_Supplied material_:
= Beginning of Section =
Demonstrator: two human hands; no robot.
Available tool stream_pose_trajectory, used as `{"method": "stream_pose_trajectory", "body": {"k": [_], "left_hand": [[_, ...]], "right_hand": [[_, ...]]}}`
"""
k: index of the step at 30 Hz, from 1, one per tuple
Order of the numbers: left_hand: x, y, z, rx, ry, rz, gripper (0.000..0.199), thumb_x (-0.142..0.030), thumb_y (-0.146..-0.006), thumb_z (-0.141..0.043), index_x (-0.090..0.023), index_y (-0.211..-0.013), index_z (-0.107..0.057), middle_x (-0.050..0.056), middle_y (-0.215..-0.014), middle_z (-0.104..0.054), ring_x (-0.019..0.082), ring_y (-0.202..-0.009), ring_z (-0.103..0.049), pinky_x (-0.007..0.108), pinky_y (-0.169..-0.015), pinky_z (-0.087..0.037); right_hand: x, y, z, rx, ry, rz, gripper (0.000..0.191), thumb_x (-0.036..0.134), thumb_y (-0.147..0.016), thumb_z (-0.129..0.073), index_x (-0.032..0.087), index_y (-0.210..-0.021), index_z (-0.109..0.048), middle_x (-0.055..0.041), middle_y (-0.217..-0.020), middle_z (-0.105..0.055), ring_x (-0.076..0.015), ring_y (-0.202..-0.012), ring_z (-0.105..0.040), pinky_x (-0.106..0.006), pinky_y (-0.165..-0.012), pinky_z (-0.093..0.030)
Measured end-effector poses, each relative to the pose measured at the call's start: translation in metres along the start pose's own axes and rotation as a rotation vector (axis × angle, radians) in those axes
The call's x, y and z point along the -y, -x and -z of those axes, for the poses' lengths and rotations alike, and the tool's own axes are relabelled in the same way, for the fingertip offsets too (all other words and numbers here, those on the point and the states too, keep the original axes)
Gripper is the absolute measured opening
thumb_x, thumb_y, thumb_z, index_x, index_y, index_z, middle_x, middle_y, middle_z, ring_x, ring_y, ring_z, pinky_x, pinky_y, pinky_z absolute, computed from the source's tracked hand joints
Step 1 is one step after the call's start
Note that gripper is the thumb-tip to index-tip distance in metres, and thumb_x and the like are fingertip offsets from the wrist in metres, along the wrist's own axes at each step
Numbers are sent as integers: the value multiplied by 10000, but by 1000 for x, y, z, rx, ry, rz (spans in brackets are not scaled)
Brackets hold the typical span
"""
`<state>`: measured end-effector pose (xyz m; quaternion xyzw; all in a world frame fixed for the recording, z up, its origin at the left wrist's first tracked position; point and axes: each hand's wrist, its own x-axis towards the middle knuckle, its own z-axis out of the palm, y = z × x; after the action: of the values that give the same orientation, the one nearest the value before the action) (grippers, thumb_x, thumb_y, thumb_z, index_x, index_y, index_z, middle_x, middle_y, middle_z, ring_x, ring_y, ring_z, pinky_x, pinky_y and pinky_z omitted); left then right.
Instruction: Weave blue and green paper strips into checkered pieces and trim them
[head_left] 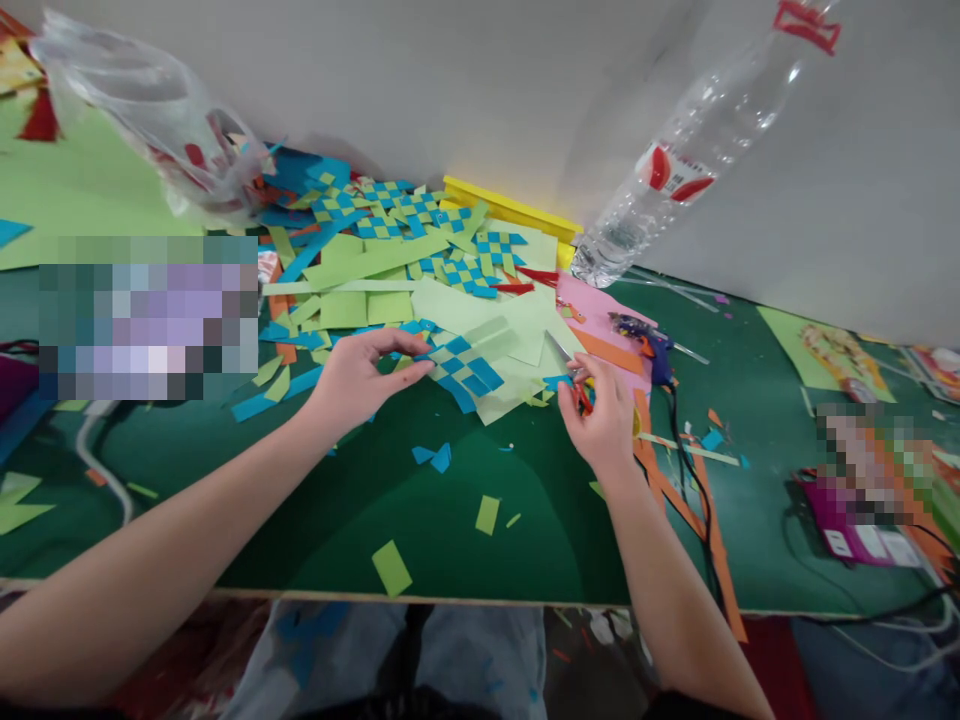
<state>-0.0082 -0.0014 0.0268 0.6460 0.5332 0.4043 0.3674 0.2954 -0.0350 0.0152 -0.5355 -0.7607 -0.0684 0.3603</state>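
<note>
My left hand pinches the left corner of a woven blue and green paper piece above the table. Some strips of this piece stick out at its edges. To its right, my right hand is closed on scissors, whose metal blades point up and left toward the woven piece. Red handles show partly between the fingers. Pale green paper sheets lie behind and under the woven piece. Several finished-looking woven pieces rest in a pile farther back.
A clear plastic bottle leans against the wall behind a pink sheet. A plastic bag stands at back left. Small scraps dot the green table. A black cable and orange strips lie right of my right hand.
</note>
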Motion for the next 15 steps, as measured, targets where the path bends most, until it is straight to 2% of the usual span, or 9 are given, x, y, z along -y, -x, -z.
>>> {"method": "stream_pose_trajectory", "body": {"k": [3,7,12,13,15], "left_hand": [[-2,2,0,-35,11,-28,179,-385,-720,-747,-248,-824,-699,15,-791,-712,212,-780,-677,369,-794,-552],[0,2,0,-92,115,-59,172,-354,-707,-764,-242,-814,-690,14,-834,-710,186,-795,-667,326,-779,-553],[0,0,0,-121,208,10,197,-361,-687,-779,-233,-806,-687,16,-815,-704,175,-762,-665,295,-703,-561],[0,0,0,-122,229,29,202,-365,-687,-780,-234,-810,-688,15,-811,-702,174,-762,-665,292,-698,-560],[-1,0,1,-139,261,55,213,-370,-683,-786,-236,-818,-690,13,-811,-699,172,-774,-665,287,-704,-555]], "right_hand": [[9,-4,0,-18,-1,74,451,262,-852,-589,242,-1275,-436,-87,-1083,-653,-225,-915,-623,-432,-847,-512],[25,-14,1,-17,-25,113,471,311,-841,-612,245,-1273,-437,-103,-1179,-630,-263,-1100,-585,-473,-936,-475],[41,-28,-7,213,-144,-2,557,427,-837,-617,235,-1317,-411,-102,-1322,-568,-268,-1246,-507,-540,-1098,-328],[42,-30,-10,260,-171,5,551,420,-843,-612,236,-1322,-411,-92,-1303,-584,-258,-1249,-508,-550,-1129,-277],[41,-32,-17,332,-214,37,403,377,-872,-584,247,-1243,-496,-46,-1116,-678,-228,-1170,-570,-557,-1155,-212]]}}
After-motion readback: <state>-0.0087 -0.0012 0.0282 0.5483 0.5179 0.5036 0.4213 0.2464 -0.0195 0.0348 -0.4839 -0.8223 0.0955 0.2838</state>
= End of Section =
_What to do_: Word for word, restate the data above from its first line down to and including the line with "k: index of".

_Result below_:
Demonstrator: two human hands; no robot.
Available tool stream_pose_trajectory, used as `{"method": "stream_pose_trajectory", "body": {"k": [_], "left_hand": [[_, ...]], "right_hand": [[_, ...]]}}`
"""
k: index of the step at 30 Hz, from 1, one per tuple

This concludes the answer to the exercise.